I’m not a fan of sharing some of my most personal details in public (OK…yeah…that’s a lie). But this one is one of those “Oh Dear GOD!!! I knew you were….but I didn’t think you were…” kinds of confessions. And no. It’s not about my age or my golf handicap. Both of which are far higher than most people imagine.
No. It has to do with the darkest secret of all. I have been carrying around a 5th grader…for YEARS…and I haven’t had the courage to admit it.
I know. I know. You might ask, “how can you carry around a 5th grader for years? Doesn’t he ever graduate to 6th grade?”
Well…thankfully, no. I have ditched him for his smaller brother a handful of times over the past 20 years. But, the 5th grader just kept coming back. In fact, some would say that I welcomed him back into my life…over and over again.
Yes. I am talking about my weight. I am talking about the perpetual swing in weight that creeps up and down, but mostly up, over the past two decades. Creeps like a 5th grader into the back of the bus, so he won’t be exposed for the disruptive little shit that he has become. There, sneering at me. Goading me into letting him come along for the ride.
But, I can’t ignore him any longer. He has to go. He’s ruining my life, and any hopes of living long enough to see my youngest grandkids graduate from college.
Here are the facts:
- Statistically, an average 5th grader (11-year-old boy) weighs 88-95 pounds.
- The last time I was actually “weight healthy” (less than 12% body fat) was 1983.
- At my highest-ever weight (reached in 2015) I was on the high end of a 6th grader, overweight.
- Since 1996, I have lost and gained as much as 67 pounds…over and over again.

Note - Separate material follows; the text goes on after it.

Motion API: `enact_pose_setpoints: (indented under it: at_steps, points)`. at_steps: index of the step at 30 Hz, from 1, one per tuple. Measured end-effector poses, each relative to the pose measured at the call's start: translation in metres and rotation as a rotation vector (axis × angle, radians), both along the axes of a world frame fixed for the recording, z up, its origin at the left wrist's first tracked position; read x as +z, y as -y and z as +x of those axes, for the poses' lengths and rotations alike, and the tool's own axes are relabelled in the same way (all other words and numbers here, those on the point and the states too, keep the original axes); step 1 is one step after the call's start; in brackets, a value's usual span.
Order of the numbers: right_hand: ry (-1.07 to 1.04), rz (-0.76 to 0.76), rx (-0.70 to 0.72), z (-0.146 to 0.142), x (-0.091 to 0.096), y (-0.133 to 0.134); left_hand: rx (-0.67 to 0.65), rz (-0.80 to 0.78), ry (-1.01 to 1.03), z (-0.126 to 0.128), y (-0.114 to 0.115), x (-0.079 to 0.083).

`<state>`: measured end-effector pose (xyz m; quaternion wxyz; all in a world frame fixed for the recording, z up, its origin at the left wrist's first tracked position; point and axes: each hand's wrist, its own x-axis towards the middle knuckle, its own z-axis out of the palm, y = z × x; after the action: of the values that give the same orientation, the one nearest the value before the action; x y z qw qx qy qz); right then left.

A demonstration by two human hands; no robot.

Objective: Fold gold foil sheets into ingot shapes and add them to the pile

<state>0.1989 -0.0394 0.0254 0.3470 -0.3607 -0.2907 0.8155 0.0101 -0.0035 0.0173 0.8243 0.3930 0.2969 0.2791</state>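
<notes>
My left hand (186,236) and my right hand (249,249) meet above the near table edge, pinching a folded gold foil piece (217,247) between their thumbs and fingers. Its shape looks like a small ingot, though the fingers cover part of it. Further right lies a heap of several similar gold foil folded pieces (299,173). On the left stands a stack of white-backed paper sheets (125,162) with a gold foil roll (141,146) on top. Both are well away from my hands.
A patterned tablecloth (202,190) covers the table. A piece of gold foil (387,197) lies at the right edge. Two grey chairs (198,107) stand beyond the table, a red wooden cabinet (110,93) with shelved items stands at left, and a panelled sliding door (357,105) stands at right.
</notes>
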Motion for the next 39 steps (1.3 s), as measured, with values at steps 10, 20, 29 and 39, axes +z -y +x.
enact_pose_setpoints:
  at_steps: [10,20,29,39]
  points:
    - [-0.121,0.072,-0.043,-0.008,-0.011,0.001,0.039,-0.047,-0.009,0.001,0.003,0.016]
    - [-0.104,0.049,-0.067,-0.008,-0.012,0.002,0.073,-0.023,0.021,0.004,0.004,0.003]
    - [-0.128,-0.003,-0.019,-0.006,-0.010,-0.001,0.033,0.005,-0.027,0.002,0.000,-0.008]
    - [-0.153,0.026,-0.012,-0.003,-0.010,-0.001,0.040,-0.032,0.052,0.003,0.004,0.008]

- As of today, I have lost 30 pounds of my 5th grader, since January 3rd, 2022.
I am not celebrating.
I have been here before. I will not celebrate until I reach at least 2/3rds of my goal…and then, not with cake or an alcoholic beverage.
So why now? Why would I write openly about something that is obvious to anyone who has known me since my “glory health years” of high school and college football? Because, like any other long-term, mental/physical deficiency, you need to make your purposes and goals for recovery known publicly, to help share the shame.
Shame? Yes. Shame.
Like almost any form of self-abuse, unless there is some medical condition outside of your control, there is nobody else to blame. Nobody else bought me the countless happy meals, or the extra large dollops of ice cream, or huge portions of monkey bread, or giant “bigger than your head” cinnamon rolls. I did that.
But, YOU do share some of the blame, for telling me that I “look great for my age.” Or masking your abject disgust in how my shirts and sweaters used to cling to my body with comments like, “have you lost weight?” when you really want to say, “Holy crap! I can see your belly button through that sweater, fat ass!”
But make no mistake about it…it was me who smiled and believed you, knowing full well that you had no idea that all of my clothes had silently been “upgraded” to 3X, in the same styles and makes as my 2X and XL clothes tucked into the back of my closet. Golf shirts…of the same style and colors…hide a lot of flaws. Especially, when tucked into coverups and jackets.
So. Yes. Rather than celebrate, I will just tell you, that I am feeling better than I have for years. I am working out EVERY DAY (thanks to my very naggy Apple Watch), and can actually feel like this time, may be the last time.
I’m gonna kill that fat little shit of a 5th grader. In fact…I am taking great pleasure in knowing that he will be gone for the rest of my life.
And yes. That is what I am telling myself for now. But, I won’t believe it until I hit, and SUSTAIN my goal weight for at least a year. I’ll let you know…trust me.